I had to claim my baggage; the saxophonist who always was first chair; the sole female in a section of twenty males in our collegiate marching band. I remained quiet; attempting to mask my concern. This son knows it is out-of-character for me to stay silent and I waged the battle within; daring my tongue to not lash out to project what I want for my son; the best. First chair. When vocalizing out loud my girlfriend reminded me to let it be; that he will fight for the chair fitted to his level; his desire. It should be enough that he wants to improve; to challenge the chairs before him. As a parent, it is difficult to not fight my children’s battles; to let go. To make excuses for the child; to blame the bad day. I held the spade in my hand looking for the weed; finally realizing, it was me.
For I must allow the plant’s roots to take hold in its own space; to reach for the sky. When the parent hovers, makes excuses for their child, stalks teachers, principals, and serving for payment-in-return; it diverts attention from the true issue. My boundaries, in parenthood, constantly change and I must flex with them. As a caretaker I need to observe the ever-changing landscape and to work with what I have; to know when to help and when to let go.
And so a few hours later, I touched the shoulder of this son. I’m better now. He looked at me questioningly; wondering what I meant. I admitted my disappointment; my concern. I told him I was letting go. I am not allowed to dwell on it; to harp or nag. I am learning how to be more supportive, to water my plant and allow it the chance to grow on its own.
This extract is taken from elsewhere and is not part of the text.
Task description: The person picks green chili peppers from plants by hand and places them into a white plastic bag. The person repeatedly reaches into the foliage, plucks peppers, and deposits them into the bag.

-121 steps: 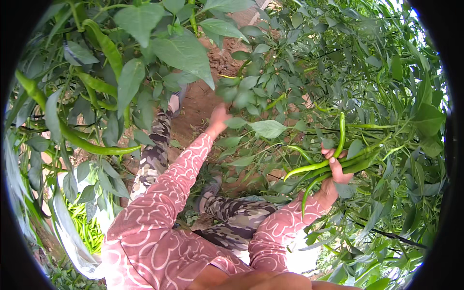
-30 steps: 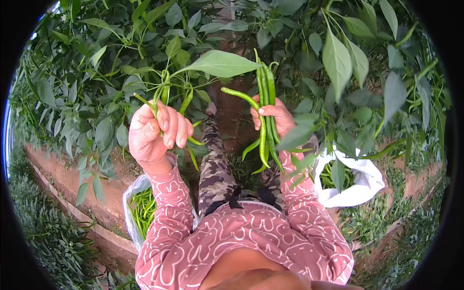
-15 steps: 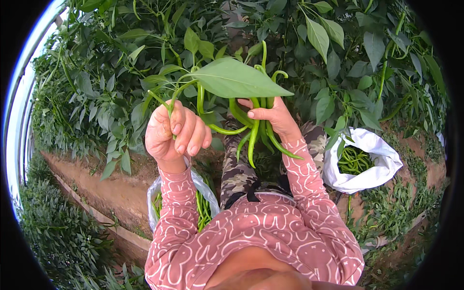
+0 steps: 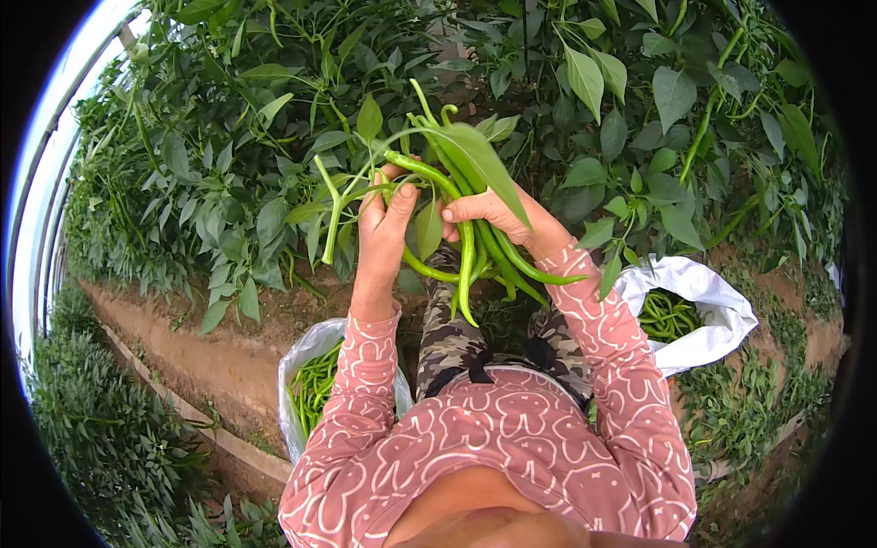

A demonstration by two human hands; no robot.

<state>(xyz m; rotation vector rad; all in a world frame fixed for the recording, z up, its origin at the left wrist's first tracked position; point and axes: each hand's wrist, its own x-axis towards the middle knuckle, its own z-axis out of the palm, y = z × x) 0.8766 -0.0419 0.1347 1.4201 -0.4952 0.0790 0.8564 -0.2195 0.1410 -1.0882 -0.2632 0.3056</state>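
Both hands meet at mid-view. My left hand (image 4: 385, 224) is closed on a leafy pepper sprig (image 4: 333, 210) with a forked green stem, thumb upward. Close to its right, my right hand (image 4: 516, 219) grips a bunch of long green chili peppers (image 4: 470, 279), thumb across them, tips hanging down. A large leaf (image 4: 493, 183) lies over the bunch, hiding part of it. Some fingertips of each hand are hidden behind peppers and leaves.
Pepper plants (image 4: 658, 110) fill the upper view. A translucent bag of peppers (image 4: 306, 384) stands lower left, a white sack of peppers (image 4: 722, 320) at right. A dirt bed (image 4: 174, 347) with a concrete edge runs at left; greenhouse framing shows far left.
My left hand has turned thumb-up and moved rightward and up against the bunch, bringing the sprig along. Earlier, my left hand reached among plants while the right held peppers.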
His eyes cleared; understanding. In being transparent with my disappointment, without nagging, he understood that I cared. But I did not belittle him and he was able to own his place; his chair. Mommy doesn’t need to rush in. He is trusted to do it; all on his own.
This season of autumn is the transition from full sun; to darkness. I think it is why it is my favorite. I am raking the leaves, plucking the weeds. Trimming branches, enforcing boundaries. I am clearing the path as I continue to journey into the unknown.